» Task instructions
From the entries below, return only the lines starting at the one that contains "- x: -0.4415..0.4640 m" and ending at the one that contains "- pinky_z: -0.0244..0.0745", exactly as they stand.
-- Data extract follows --
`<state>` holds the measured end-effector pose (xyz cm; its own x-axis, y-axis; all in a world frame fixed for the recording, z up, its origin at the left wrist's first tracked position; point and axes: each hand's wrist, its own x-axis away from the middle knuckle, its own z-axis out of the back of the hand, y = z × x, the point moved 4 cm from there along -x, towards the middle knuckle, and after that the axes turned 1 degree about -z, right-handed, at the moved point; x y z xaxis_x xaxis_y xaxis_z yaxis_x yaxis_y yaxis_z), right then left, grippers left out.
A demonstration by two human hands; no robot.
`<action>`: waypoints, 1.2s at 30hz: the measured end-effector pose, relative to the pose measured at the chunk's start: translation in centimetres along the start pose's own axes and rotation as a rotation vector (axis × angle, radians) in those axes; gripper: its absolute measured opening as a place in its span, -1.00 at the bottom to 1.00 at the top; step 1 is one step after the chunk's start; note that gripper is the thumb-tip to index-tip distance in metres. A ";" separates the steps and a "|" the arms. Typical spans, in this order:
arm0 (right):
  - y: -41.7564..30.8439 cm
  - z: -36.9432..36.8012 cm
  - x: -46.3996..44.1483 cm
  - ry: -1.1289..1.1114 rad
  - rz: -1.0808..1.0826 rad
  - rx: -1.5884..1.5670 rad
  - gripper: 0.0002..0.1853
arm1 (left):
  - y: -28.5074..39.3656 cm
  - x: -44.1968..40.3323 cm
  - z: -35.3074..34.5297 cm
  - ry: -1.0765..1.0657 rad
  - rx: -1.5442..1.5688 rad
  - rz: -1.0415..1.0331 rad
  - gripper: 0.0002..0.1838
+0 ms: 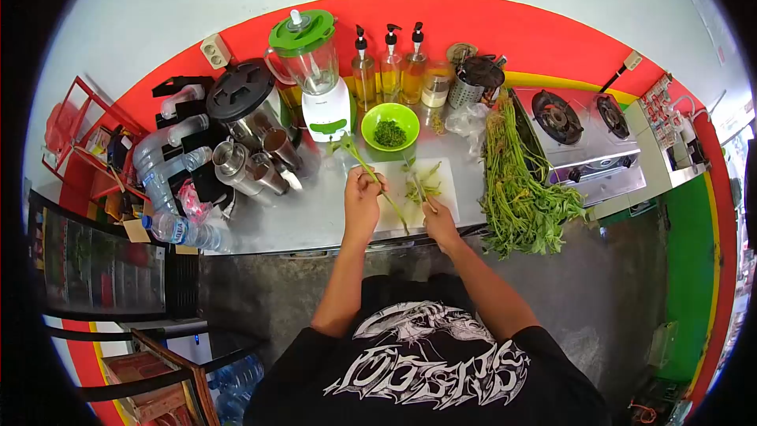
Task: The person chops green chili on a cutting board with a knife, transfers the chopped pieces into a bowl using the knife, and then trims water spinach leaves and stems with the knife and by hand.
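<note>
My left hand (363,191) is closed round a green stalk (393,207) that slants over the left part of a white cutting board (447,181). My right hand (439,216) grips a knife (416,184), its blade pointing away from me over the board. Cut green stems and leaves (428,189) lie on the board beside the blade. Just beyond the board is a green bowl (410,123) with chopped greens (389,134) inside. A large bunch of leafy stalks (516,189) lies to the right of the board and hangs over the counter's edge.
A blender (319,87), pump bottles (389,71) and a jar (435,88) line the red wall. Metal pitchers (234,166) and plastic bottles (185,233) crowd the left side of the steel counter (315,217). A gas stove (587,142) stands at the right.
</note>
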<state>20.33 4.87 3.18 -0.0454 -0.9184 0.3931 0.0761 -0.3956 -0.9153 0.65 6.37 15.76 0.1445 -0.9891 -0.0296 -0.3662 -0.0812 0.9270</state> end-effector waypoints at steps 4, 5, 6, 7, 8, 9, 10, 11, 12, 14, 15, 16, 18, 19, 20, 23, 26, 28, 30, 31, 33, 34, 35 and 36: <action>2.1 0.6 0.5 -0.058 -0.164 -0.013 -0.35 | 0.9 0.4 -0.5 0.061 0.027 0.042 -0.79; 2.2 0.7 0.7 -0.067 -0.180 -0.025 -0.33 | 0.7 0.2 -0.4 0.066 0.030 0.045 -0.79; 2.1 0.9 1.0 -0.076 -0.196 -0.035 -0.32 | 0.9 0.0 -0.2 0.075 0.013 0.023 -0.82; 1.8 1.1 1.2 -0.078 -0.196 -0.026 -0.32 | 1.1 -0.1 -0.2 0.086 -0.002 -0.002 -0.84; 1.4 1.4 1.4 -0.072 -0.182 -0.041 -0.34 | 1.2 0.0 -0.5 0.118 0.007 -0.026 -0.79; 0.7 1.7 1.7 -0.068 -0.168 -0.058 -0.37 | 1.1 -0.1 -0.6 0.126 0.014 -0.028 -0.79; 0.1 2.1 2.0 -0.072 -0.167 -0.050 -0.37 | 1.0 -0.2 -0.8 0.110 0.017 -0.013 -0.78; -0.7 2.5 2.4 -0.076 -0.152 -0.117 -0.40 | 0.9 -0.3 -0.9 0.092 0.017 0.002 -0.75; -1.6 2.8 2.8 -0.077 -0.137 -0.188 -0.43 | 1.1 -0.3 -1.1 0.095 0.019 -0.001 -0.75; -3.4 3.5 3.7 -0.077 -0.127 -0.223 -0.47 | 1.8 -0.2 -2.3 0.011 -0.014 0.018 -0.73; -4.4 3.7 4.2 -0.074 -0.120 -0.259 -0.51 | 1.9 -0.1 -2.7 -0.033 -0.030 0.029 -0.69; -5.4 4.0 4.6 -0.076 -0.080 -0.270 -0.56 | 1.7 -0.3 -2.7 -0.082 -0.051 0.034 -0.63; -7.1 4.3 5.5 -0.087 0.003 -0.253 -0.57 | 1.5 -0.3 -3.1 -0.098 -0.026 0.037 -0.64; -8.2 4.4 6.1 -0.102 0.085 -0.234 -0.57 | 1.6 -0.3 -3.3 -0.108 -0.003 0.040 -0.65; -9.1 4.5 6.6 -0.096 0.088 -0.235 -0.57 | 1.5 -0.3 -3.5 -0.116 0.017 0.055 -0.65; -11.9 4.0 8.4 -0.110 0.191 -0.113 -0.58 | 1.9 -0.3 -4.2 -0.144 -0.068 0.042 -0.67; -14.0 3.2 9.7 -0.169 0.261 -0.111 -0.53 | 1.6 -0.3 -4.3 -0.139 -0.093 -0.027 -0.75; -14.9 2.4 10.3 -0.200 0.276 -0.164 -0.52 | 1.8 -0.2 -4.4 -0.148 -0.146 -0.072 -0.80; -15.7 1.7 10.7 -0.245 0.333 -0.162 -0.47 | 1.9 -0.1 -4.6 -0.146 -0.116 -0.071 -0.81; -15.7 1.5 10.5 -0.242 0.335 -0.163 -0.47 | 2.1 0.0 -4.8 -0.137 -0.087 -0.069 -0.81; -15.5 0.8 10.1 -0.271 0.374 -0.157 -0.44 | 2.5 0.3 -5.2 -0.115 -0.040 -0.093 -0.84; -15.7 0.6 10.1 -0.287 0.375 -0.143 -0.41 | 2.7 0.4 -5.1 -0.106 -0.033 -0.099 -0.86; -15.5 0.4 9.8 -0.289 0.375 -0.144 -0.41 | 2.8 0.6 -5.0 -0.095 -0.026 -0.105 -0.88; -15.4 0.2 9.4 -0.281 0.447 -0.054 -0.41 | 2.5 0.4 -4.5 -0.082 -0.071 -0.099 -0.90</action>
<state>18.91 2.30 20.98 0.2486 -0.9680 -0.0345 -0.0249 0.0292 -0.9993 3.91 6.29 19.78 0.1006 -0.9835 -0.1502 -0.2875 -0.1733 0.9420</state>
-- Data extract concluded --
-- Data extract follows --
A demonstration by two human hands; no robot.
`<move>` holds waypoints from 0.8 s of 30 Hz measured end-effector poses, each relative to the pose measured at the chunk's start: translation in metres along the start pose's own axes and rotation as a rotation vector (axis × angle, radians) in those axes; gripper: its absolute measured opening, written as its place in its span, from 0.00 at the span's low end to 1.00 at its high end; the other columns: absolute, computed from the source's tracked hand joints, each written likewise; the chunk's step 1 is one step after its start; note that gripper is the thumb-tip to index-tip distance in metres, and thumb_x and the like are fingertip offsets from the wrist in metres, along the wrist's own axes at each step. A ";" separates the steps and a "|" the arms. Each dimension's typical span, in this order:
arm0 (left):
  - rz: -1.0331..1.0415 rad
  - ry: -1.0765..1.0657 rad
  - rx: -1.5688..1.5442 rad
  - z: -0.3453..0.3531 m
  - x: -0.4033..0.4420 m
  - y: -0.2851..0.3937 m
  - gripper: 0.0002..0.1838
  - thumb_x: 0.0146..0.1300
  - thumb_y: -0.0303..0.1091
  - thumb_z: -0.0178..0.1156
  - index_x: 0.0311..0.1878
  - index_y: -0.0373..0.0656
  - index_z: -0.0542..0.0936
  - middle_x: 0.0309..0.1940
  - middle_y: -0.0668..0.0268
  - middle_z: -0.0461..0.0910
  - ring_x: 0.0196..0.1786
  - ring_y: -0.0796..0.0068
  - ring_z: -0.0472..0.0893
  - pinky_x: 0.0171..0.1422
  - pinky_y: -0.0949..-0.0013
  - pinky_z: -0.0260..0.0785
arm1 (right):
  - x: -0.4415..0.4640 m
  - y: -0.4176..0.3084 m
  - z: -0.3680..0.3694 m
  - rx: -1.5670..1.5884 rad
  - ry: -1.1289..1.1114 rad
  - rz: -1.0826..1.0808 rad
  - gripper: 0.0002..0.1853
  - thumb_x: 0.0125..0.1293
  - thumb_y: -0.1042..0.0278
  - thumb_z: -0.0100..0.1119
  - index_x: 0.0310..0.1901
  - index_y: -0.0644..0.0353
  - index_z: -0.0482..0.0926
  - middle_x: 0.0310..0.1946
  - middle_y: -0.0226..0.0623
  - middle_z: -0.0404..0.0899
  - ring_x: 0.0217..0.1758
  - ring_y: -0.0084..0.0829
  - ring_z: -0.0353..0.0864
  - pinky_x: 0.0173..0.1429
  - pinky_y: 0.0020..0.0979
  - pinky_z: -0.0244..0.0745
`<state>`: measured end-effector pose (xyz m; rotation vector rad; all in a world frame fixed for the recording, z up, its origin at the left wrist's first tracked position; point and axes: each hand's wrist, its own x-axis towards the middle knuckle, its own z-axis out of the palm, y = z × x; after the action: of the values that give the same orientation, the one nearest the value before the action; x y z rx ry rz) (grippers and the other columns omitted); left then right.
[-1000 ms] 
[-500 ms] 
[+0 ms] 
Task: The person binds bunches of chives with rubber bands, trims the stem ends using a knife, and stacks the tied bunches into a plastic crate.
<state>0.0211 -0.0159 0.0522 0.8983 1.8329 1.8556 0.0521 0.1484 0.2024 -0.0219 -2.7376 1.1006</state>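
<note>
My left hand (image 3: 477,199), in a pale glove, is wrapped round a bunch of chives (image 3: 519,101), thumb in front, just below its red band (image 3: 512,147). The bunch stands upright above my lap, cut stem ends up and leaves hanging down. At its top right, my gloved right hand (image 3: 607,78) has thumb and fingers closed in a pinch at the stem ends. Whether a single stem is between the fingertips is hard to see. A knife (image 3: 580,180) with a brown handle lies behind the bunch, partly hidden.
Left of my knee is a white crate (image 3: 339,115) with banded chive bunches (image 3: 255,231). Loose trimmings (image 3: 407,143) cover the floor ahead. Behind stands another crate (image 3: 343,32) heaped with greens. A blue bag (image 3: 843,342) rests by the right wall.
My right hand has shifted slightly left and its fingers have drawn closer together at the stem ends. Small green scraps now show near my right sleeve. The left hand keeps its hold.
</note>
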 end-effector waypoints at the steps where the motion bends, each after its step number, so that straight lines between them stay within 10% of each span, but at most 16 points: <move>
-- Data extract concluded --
» Final answer
  - x: -0.4415..0.4640 m
  - y: -0.4176..0.3084 m
  - z: -0.3680..0.3694 m
  - rx: -1.5670..1.5884 rad
  - ry: -1.1289..1.1114 rad
  - rz: -1.0826..1.0808 rad
  - gripper: 0.0002..0.1853
  - thumb_x: 0.0125..0.1293
  - thumb_y: -0.1042..0.0278
  - thumb_z: -0.0100..0.1119
  - index_x: 0.0310..0.1901
  - index_y: -0.0644..0.0353
  - index_z: -0.0482..0.0926
  - middle_x: 0.0310..0.1946
  - middle_y: -0.0226..0.0623
  - middle_z: -0.0404..0.0899
  - ring_x: 0.0217..0.1758
  - ring_y: -0.0084..0.0829
  - ring_z: -0.0353..0.0864
  - pinky_x: 0.0173..0.1429
  - pinky_y: 0.0020..0.0979
  - pinky_z: -0.0244..0.0745

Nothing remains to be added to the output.